Supplied data –

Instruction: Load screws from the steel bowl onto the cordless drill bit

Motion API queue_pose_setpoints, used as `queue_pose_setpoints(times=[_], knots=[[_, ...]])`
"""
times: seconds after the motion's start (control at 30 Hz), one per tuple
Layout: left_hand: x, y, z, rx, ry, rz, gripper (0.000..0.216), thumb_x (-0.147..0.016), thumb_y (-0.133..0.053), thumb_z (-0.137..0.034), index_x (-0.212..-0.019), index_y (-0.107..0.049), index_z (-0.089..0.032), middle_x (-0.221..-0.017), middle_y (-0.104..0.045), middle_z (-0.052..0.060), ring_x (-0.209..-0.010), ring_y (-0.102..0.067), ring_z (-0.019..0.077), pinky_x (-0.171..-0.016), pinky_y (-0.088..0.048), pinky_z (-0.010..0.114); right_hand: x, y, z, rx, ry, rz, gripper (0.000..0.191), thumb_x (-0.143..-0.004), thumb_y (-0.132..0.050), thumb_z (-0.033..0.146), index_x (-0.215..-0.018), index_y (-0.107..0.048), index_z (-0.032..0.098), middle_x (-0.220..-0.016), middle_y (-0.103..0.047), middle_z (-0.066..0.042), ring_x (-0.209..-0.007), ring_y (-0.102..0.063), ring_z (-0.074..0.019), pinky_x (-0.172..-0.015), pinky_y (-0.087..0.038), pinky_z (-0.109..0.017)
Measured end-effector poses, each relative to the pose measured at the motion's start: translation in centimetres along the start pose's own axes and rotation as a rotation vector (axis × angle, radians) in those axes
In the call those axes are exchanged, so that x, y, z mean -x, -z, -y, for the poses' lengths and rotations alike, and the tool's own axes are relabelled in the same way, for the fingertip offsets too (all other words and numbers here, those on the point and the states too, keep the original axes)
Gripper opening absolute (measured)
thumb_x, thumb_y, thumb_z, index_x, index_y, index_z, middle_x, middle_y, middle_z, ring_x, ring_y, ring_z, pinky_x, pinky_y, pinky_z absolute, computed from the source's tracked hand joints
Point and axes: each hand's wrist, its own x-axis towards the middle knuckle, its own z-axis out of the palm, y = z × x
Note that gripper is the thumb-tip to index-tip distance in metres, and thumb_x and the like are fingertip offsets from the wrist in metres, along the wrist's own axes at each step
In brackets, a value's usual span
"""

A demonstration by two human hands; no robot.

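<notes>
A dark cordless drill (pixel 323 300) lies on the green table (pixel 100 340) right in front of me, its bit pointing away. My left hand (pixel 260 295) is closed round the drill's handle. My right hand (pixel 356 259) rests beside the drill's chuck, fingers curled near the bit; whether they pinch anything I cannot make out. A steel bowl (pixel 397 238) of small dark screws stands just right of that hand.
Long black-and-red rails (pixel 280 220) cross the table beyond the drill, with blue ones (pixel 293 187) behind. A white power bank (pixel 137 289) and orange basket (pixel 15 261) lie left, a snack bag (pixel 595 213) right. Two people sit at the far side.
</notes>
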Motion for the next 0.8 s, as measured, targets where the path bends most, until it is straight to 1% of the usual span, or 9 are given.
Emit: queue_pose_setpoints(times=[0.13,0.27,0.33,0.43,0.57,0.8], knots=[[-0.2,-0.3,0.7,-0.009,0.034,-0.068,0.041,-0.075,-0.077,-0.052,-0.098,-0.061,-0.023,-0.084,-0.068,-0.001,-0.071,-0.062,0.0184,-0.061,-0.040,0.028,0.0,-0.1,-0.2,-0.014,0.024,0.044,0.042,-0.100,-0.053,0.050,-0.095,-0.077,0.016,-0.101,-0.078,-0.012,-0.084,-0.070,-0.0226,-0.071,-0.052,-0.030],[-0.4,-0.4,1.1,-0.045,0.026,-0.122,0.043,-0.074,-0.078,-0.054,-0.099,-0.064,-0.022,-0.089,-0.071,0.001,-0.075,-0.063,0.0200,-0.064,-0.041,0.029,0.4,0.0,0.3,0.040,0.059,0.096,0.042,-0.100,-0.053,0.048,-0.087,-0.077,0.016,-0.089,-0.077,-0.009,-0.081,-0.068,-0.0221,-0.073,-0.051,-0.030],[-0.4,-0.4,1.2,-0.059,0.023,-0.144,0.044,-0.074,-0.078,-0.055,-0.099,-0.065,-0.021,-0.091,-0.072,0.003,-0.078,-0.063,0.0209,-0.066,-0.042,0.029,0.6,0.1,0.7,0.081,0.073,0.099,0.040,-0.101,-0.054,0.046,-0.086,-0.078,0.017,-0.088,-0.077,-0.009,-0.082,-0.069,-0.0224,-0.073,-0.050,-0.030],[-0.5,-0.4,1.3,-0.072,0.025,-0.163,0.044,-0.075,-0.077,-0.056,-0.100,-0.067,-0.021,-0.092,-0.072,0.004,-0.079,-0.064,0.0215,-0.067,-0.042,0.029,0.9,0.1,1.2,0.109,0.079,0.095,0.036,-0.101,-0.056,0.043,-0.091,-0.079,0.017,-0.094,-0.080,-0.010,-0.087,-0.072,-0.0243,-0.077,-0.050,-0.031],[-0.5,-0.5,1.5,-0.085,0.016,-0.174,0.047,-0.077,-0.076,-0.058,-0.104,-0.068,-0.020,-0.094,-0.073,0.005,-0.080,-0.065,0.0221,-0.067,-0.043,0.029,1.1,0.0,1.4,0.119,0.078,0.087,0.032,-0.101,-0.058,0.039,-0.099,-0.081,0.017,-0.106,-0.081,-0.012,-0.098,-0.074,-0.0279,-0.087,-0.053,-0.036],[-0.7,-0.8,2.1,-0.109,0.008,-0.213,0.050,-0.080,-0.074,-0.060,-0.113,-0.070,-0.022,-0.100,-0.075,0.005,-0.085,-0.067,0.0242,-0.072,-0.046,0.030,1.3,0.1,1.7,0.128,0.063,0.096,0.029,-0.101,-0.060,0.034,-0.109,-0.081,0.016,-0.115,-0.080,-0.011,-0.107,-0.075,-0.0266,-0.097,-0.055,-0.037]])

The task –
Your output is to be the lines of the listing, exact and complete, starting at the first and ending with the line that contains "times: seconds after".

Result for this task –
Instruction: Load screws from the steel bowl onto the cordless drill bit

Motion API queue_pose_setpoints, used as `queue_pose_setpoints(times=[_], knots=[[_, ...]])`
"""
times: seconds after the motion's start (control at 30 Hz), one per tuple

With this output, the exercise is done.